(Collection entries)
━━━━

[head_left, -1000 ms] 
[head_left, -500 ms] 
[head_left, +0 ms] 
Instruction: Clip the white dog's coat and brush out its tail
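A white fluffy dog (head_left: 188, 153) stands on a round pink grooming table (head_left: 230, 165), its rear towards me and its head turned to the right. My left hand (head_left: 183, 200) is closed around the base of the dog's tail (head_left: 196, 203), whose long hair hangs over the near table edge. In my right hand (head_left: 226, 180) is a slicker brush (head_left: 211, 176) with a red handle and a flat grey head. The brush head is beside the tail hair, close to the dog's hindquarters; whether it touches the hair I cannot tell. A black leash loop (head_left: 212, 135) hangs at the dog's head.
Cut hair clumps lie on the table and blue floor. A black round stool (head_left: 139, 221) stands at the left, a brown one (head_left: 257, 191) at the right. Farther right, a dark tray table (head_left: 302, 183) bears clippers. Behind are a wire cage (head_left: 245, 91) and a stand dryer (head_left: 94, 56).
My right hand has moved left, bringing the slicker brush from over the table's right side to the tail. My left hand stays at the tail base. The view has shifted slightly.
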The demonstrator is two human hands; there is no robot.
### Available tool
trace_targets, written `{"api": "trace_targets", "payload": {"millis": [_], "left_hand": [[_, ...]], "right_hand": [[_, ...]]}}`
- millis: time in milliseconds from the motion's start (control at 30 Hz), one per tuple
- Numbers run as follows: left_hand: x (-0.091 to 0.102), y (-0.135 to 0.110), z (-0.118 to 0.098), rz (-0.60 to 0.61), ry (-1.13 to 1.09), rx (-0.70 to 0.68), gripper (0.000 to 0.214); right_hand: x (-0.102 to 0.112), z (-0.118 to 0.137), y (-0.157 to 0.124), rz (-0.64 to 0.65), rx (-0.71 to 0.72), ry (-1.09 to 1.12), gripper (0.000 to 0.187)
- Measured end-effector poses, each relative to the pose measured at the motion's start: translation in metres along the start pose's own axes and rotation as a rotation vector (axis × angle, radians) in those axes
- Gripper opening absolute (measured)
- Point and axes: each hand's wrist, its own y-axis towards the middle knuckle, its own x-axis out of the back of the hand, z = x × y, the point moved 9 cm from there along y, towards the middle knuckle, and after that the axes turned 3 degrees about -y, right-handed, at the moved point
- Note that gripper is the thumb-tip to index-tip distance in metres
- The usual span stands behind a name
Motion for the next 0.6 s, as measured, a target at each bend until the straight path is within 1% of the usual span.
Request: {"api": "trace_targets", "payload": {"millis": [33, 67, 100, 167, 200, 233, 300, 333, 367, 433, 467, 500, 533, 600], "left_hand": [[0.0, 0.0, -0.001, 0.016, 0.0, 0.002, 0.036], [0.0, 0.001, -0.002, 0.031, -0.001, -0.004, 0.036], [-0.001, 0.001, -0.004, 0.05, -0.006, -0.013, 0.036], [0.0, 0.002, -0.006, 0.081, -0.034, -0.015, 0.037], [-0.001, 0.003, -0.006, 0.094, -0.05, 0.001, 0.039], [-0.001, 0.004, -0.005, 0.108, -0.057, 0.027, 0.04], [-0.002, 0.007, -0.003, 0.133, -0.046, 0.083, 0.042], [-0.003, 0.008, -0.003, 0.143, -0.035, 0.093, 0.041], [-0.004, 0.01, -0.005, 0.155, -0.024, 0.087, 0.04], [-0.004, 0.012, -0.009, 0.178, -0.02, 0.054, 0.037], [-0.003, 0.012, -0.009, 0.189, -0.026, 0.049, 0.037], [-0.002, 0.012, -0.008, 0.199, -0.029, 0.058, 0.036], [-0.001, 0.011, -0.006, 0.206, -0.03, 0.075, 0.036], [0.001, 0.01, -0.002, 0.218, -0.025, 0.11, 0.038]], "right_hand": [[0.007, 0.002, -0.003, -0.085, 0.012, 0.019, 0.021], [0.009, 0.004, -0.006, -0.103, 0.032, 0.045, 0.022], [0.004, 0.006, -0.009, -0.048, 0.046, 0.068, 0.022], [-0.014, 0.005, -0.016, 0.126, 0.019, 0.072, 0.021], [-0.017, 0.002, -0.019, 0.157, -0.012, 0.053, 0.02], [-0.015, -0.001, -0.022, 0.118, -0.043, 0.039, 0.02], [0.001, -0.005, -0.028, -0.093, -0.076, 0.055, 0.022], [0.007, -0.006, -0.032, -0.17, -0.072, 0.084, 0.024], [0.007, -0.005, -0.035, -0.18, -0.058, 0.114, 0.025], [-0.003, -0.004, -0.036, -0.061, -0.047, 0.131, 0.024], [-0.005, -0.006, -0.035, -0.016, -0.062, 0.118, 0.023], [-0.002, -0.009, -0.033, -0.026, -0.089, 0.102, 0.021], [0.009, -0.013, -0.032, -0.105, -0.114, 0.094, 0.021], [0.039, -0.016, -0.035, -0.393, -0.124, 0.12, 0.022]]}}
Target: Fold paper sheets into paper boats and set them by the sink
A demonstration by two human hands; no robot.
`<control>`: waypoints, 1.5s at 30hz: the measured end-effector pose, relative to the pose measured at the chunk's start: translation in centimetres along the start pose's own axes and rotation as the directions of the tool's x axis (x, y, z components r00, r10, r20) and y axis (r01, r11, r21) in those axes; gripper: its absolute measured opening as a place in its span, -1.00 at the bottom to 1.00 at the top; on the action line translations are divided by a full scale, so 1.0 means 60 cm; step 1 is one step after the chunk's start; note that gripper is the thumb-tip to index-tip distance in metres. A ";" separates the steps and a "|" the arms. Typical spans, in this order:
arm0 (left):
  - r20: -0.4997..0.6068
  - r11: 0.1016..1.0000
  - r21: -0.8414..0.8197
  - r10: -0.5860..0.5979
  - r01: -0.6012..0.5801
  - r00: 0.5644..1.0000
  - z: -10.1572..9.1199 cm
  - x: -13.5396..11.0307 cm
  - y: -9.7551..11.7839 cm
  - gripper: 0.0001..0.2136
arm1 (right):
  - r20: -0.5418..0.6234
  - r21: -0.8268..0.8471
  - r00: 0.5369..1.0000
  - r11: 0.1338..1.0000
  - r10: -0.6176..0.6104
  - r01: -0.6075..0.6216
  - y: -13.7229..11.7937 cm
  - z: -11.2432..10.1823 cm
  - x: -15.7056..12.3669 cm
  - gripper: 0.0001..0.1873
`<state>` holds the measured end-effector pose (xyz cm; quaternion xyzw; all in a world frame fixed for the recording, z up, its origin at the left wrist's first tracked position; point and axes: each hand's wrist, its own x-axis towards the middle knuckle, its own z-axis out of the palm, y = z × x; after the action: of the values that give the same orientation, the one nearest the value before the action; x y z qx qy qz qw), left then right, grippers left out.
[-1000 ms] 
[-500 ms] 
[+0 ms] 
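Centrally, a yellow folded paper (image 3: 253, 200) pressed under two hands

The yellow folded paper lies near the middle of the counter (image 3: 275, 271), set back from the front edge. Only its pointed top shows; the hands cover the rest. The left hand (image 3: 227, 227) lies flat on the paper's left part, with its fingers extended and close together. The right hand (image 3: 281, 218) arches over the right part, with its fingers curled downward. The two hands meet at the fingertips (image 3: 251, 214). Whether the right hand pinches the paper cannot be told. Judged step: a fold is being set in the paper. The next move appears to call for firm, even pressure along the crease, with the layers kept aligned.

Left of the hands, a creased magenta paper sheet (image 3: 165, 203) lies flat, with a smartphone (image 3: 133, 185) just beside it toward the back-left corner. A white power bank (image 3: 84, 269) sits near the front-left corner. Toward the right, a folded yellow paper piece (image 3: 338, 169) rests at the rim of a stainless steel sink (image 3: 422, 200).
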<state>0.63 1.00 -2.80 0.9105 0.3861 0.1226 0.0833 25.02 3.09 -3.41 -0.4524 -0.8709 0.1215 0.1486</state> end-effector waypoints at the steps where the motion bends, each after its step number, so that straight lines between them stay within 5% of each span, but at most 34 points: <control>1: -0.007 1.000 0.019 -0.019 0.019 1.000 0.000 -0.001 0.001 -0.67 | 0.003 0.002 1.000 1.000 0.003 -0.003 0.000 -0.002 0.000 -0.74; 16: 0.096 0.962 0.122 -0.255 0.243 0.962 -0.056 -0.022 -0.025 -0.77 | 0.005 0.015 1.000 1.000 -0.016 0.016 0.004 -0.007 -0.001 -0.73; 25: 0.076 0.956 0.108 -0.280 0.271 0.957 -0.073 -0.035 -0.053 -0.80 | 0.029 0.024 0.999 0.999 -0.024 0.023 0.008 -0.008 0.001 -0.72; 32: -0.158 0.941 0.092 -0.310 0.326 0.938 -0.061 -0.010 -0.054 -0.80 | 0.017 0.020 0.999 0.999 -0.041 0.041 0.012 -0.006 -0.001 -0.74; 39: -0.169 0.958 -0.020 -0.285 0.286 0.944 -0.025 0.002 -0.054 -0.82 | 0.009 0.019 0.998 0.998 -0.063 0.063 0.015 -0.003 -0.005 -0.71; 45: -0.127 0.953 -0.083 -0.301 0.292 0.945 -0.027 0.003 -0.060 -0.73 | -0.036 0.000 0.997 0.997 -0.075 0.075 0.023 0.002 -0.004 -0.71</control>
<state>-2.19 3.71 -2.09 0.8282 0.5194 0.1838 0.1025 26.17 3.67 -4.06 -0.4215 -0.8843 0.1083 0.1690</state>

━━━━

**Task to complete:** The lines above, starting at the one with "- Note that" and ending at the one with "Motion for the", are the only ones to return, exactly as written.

**Solution for this exercise:**
- Note that gripper is the thumb-tip to index-tip distance in metres
- The usual span stands behind a name
Motion for the next 0.6 s, as measured, a target at each bend until the straight path is within 1% of the usual span.

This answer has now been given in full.